:: Dataset section ::

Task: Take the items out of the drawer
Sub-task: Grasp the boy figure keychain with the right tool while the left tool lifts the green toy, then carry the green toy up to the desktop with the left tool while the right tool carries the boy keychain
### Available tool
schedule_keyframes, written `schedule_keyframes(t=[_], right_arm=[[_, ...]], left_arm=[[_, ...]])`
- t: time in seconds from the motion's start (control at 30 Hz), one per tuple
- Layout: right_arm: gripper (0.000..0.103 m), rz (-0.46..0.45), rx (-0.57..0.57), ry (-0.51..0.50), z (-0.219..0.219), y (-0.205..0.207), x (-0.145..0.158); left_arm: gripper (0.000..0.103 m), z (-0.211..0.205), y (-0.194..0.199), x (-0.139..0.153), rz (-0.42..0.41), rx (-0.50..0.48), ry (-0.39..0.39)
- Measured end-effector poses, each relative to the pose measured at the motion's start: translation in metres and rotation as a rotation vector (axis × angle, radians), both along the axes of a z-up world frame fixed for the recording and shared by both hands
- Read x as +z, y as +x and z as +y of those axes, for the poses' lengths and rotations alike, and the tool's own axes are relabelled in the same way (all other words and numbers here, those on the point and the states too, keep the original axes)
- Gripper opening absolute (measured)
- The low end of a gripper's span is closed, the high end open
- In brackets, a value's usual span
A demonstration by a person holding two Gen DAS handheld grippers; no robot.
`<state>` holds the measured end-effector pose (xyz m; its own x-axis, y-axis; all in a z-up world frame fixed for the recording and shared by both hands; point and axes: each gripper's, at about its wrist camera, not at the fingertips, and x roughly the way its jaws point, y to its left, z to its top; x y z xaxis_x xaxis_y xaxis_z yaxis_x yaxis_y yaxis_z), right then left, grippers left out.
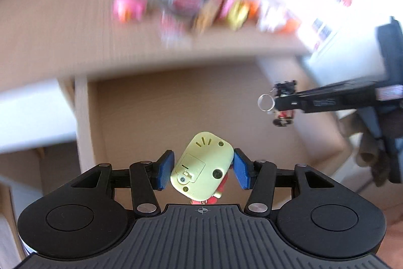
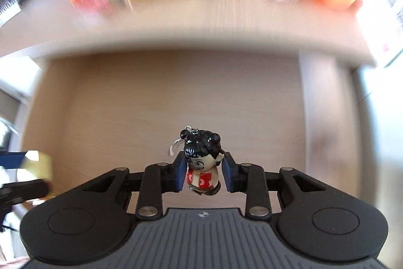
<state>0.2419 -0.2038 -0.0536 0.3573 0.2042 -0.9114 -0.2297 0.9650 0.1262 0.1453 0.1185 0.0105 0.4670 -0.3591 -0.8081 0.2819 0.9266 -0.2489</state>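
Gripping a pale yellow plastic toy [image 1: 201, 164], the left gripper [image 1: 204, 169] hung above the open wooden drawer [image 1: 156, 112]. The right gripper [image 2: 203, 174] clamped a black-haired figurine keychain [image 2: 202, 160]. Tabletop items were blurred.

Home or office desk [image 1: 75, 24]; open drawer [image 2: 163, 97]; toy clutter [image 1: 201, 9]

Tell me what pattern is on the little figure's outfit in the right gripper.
Red with white flowers on the figure keychain, seen best in the right wrist view.
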Motion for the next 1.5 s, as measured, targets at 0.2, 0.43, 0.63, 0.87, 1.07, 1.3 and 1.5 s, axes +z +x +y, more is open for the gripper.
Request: schedule_keyframes(t=[0.2, 0.43, 0.63, 0.87, 1.07, 1.3, 1.5], right_arm=[[0.029, -0.320, -0.022, 0.101, -0.020, -0.013, 0.128], [0.029, -0.525, -0.061, 0.099, -0.034, -0.004, 0.198], [0.029, -0.424, -0.077, 0.142, -0.027, 0.017, 0.167], [0.029, -0.301, -0.096, 0.169, -0.025, 0.022, 0.113], [0.029, -0.269, -0.107, 0.139, -0.025, 0.029, 0.100], [0.029, -0.250, -0.108, 0.122, -0.037, 0.023, 0.092], [0.029, -0.254, -0.103, 0.113, -0.036, 0.021, 0.092]], left_arm=[[0.056, 0.011, 0.037, 0.080, -0.226, -0.031, 0.016], [0.056, 0.032, 0.124, 0.098, -0.239, 0.096, 0.021], [0.056, 0.025, 0.207, 0.072, -0.109, 0.108, -0.018], [0.056, 0.002, 0.277, 0.020, 0.023, 0.108, 0.060], [0.056, -0.014, 0.275, -0.008, -0.034, 0.085, 0.153], [0.056, -0.016, 0.264, 0.002, -0.096, 0.105, 0.160], [0.056, -0.007, 0.248, 0.031, -0.180, 0.122, 0.091]])
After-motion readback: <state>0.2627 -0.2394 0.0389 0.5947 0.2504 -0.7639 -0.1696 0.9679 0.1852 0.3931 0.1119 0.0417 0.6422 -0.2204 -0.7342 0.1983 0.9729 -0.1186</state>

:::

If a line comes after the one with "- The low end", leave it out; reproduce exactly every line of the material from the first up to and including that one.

Task output:
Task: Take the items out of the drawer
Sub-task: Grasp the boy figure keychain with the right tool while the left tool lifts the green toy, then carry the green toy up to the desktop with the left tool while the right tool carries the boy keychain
### Available tool
schedule_keyframes, written `schedule_keyframes(t=[_], right_arm=[[_, ...]], left_arm=[[_, ...]])`
- t: time in seconds from the motion's start (control at 30 Hz), one per tuple
- Layout: right_arm: gripper (0.000..0.103 m), rz (-0.46..0.45), rx (-0.57..0.57), ry (-0.51..0.50), z (-0.219..0.219), y (-0.205..0.207), x (-0.145..0.158); left_arm: gripper (0.000..0.103 m), z (-0.211..0.205), y (-0.194..0.199), x (-0.139..0.153), rz (-0.42..0.41), rx (-0.50..0.48), ry (-0.39..0.39)
- Measured end-effector poses, each relative to the pose measured at the motion's start: translation in metres and rotation as a rotation vector (axis × angle, radians), both along the axes of a z-up world frame fixed for the recording and shared by both hands
- Read x as +z, y as +x and z as +y of those axes, for the poses' lengths and rotations alike, and the tool's own axes are relabelled in the same way (all other words and numbers here, those on the point and the states too, keep the original axes)
- Gripper opening absolute (measured)
- The low end of a gripper's span is closed, the high end open

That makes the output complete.